Building and running:
$ meson setup build $ meson compile -C build $ meson compile -C build run Connecting to db.prod.internal:5432 Cache: cache.prod.internal:6379 Metrics: enabled
The run target passes the compiled production.json as an argument to the
binary. Meson handles the dependency ordering, so the JSON is always up to date before the binary
runs it.
If another project wants to depend on this one:
myproject/
meson.build
subprojects/
myapp/ <-- git submodule or wrap file
src/
consumer.cpp
# myproject/meson.build
project('my-consumer', 'cpp', default_options: ['cpp_std=c++17'])
myapp_dep = subproject('myapp').get_variable('myapp_config_dep')
nlohmann_dep = dependency('nlohmann_json')
executable('consumer', 'src/consumer.cpp',
dependencies: [myapp_dep, nlohmann_dep],
)
// src/consumer.cpp
#include "myapp_config.h" // path injected by myapp_config_dep
int main(int argc, char* argv[]) {
auto cfg = myapp::config::AppConfig::load(argv[1]);
// ...
}
#include "myapp_config.h" resolves to the generated file without any manual path
plumbing. The subproject handles it.
It is not a secrets manager. .cconf files should not be committed with real passwords
in them. Leave sensitive fields unset and populate them at deploy time by injecting values into the
JSON, or use a secrets backend that produces JSON compatible with the schema.

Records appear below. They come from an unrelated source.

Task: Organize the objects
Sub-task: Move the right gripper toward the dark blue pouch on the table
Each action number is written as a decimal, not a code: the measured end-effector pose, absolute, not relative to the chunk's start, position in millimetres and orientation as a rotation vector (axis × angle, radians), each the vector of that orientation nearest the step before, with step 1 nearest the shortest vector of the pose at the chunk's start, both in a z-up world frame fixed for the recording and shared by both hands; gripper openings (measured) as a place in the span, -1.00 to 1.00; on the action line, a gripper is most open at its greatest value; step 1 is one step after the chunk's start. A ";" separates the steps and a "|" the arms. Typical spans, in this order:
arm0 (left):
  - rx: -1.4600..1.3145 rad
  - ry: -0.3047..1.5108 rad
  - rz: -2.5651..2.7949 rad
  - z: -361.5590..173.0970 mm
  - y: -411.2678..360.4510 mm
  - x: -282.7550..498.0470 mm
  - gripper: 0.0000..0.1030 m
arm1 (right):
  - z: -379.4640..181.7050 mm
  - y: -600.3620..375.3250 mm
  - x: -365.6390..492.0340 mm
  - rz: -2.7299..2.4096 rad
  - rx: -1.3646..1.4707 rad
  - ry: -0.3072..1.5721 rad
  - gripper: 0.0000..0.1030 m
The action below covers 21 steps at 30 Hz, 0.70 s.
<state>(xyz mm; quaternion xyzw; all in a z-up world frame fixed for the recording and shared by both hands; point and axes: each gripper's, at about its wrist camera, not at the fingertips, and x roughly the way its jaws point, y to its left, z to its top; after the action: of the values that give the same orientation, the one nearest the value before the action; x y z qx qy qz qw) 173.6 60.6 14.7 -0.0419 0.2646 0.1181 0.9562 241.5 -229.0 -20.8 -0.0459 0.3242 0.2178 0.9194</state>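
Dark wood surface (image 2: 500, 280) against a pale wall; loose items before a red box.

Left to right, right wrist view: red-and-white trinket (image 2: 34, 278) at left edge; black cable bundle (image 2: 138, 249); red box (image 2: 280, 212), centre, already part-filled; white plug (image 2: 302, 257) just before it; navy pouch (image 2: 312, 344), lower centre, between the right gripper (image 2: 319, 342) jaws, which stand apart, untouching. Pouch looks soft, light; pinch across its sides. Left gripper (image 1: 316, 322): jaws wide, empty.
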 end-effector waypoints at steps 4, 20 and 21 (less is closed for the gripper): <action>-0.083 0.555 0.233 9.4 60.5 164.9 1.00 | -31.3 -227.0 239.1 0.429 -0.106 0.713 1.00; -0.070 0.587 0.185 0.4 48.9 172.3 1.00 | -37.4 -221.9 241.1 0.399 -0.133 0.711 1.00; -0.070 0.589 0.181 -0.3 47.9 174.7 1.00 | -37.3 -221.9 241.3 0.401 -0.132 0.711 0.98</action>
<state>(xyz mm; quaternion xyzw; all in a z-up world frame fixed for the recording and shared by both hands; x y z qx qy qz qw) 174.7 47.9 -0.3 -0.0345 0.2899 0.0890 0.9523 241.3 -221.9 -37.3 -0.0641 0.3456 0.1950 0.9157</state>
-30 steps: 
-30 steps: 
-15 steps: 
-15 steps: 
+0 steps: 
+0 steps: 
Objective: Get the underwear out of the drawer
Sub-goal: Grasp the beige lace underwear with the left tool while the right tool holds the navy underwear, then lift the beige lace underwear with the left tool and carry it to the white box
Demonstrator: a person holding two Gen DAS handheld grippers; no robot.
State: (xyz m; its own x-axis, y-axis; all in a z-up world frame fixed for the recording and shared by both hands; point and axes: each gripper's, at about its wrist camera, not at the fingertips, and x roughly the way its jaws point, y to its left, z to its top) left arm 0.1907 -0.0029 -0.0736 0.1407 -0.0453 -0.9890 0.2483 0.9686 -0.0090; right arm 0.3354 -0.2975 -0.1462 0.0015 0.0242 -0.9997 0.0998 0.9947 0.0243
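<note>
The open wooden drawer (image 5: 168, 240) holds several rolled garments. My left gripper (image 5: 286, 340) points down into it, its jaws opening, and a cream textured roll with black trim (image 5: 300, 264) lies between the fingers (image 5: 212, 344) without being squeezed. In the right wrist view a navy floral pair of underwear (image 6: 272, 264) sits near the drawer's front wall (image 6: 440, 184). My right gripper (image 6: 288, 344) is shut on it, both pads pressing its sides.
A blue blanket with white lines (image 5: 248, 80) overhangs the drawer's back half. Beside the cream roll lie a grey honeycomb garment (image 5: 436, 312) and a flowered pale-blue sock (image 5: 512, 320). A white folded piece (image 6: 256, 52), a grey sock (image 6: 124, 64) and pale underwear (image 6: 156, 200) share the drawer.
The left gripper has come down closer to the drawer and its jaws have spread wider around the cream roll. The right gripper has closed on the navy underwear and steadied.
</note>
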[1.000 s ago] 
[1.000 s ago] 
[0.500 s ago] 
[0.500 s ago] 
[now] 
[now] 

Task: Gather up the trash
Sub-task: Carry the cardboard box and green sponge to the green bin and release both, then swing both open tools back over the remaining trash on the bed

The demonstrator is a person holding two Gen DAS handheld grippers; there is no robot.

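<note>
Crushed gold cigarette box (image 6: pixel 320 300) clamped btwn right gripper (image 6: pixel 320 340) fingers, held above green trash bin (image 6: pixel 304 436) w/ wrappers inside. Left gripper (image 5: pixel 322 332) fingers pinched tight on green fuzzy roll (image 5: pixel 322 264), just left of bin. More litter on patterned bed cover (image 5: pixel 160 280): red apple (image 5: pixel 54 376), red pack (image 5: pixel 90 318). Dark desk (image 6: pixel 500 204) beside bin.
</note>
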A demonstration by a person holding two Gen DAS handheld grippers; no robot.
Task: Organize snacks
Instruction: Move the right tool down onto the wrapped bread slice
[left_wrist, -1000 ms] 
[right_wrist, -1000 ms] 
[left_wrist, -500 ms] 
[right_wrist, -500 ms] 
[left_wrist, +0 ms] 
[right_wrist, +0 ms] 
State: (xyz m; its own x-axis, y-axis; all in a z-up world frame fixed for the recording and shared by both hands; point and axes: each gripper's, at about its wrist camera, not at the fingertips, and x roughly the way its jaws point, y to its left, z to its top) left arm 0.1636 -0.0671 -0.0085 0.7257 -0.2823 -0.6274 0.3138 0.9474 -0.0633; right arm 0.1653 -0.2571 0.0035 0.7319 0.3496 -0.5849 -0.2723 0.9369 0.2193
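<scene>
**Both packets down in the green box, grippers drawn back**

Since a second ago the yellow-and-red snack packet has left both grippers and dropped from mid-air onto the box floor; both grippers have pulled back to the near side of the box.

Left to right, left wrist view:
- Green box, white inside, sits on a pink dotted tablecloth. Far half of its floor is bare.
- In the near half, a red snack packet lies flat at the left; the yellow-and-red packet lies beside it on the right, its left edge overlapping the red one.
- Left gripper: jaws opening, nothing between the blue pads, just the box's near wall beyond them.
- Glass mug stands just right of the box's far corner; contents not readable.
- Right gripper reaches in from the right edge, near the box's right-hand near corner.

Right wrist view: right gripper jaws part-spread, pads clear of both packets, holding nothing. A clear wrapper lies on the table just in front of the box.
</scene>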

It is not a runtime config system. The JSON is loaded once at startup. No file watching, no hot reload, no config service. This is intentional -- startup configuration and runtime configuration are different problems and mixing them adds complexity that usually is not worth it.
It is not a templating system. There is no f"{env}-db.internal" in a
.cconf file. If you need per-environment string construction, write a generator
script that calls the compiler programmatically.
Configuration has a schema whether you declare it or not. Every application has a mental model of
what fields exist, what their types are, which are required, and what the defaults should be.
robust-config makes that model explicit -- in a Thrift file -- and then enforces it throughout the
toolchain: in the compiler that validates .cconf files, in the generated C++ stubs
that give you type-checked access at compile time, and in the generated Python dataclasses that
give you IDE completion and mypy coverage.
The result is that configuration mistakes become build failures rather than production incidents.